Dr. Jennie L. Stephens is CEO of the Center for Heirs’ Property Preservation, a Charleston, South Carolina-based organization that promotes the sustainable use of land to provide increased economic benefit to historically underserved landowners. Jennie is using land to help build generational wealth for Black communities in the South. “Sixteen years ago, a number of us in the philanthropic and social justice communities around Charleston, South Carolina, decided we should no longer accept the further loss of African American Family land,” said Dr. Stephens.

“Not only was land loss severing the connections of families to their land-based heritage and culture, it was draining away the economic potential of Black communities, both rural and urban.”

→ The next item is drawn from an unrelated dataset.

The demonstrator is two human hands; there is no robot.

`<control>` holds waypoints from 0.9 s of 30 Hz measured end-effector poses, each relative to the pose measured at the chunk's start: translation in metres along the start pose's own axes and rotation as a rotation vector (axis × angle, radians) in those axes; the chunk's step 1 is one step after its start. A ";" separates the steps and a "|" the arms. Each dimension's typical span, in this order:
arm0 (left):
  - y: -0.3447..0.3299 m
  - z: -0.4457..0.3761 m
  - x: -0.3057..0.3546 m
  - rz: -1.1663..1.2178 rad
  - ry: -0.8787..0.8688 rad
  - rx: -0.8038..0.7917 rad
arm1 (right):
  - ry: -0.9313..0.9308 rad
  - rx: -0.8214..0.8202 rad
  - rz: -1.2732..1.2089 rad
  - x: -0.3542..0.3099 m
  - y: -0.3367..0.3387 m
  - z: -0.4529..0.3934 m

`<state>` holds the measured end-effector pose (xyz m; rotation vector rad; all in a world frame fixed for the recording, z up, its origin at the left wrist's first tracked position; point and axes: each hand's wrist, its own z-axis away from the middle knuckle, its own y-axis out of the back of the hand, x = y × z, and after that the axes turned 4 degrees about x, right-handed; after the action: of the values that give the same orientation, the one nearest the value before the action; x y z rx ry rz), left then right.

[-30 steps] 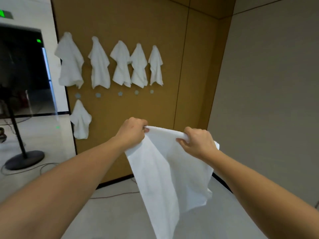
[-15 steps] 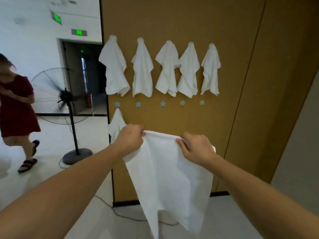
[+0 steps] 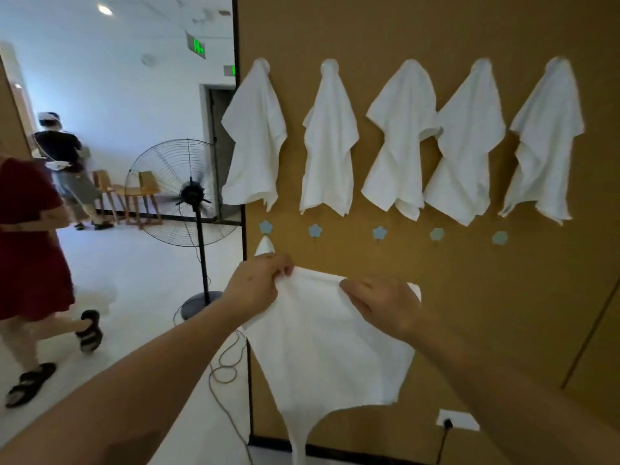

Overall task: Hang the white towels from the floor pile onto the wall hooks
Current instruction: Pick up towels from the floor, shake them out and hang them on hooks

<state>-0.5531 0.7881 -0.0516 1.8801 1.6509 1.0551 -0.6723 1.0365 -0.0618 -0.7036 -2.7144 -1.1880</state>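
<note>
I hold a white towel (image 3: 328, 347) spread in front of the brown wall. My left hand (image 3: 258, 286) pinches its upper left corner. My right hand (image 3: 382, 305) grips its top edge further right. Several white towels (image 3: 330, 142) hang from the upper row of hooks. Below them runs a row of pale blue flower-shaped hooks (image 3: 379, 233); the leftmost one (image 3: 265, 226) holds a towel (image 3: 265, 246) mostly hidden behind my left hand. The other blue hooks are bare.
A standing fan (image 3: 191, 196) with a floor cable is left of the wall's edge. A person in a red dress (image 3: 30, 250) walks at the far left, another person stands near chairs behind. A wall socket (image 3: 458, 419) sits low on the wall.
The view has come closer to the wall and swung left. My hands and the towel sit just under the lower hook row. The person in red has moved nearer.
</note>
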 end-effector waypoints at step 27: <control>-0.313 -0.213 -0.180 0.002 -0.105 0.067 | -0.592 0.221 -0.220 0.140 -0.400 -0.102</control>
<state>-0.9184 0.6435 -0.1969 1.9455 1.6437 0.8963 -0.9858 0.7797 -0.2222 -0.8523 -3.4166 -0.7771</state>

The Center for Heirs’ Property Preservation addresses the issue of Black land preservation by providing clients with legal services needed to resolve heirs’ property issues, which include title searches, preparing documents, scheduling land surveys, requesting hearings, and providing representation in court; and a team of foresters to sustainably utilize and protect the land of their clients. By addressing Black land loss — the consequence of racist policies and practices throughout the history of the U.S. — the Center for Heirs’ Property Preservation is helping to give back to Black families what was taken from them, thus building physical capital for them to sustain present and future generations with.

Image provided by the Center for Heirs’ Property Preservation

Building Power Through Social Capital

Tim Lampkin is CEO of Higher Purpose Co., a Mississippi-based economic justice nonprofit. He is building Black wealth through supporting the ownership of financial, cultural, and political power by providing a peer-supported space for current and future Black community leaders in the Mississippi Delta.

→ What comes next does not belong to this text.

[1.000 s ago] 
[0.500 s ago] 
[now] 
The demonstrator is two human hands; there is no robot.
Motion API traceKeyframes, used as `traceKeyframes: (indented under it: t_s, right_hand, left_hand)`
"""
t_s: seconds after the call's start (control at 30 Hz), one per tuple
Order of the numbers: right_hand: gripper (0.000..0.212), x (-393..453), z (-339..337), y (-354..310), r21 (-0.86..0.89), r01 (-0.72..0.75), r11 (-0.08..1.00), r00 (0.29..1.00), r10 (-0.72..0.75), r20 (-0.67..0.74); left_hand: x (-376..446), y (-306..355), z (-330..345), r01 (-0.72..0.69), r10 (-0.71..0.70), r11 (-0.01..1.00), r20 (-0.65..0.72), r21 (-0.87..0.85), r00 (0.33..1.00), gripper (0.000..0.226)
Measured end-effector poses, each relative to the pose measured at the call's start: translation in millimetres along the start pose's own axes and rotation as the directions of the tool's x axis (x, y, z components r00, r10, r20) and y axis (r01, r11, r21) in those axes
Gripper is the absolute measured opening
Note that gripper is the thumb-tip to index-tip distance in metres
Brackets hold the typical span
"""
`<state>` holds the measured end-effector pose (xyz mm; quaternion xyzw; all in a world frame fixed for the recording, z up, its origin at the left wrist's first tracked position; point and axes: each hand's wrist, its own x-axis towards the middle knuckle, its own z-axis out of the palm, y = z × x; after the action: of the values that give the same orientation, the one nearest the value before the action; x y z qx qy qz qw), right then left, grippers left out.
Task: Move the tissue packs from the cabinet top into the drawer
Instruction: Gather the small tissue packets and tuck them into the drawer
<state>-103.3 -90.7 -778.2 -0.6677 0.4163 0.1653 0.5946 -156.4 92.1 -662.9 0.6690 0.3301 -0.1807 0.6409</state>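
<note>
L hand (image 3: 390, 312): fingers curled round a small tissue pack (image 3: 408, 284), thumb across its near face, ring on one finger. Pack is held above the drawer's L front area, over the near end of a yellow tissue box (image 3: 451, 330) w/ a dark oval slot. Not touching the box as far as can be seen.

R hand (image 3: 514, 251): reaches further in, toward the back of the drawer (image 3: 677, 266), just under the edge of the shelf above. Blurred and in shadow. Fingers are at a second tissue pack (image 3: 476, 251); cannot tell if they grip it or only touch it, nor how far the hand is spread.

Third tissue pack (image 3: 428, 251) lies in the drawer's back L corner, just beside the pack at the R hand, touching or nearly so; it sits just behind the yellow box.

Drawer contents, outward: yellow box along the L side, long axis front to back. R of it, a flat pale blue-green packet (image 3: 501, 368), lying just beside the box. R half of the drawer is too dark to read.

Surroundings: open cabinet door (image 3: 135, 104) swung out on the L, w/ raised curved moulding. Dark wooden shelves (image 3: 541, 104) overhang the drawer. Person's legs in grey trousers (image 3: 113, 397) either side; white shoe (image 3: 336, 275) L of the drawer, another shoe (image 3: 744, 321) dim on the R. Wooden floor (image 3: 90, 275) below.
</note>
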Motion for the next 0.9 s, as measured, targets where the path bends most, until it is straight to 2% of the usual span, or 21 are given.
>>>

Higher Purpose Co. works with over 200 Black entrepreneurs, farmers, and artists who are part of their business membership program, which provides a hub for their professional and personal growth. A majority of Higher Purpose Co. members identify as Black women who have started their businesses to increase their income, often as working mothers. Recently, Higher Purpose Co. has provided support to their community through their Business Fellowship Program and Black Business Relief Fund (in response to the impacts of COVID-19).

In a recent Forbes feature, Tim Lampkin shared how and why running a hub for Black wealth building in Mississippi matters: “Black residents are 40% of the population, making Mississippi one of the Blackest states in the country. There is progress yet to be made to close the gender and racial wealth gaps resulting from institutional racism and under-investment in our communities.” He closes with a hope for the future in the feature:

“I hope that disparities around the racial wealth gap will have shifted and that we will see an uptick in Black wealth, with many more people and families able to buy land, buy homes, invest in their children’s education, and reinvest back into the community.”

Image provided by Higher Purpose Co.

Through the leaders who work tirelessly to support the solutions already here to build Black wealth, we know that the levers to build Black wealth have been identified, need more support, and are taking off in communities throughout the country. We hope to see them scale up to address the gaps that persist in our economy.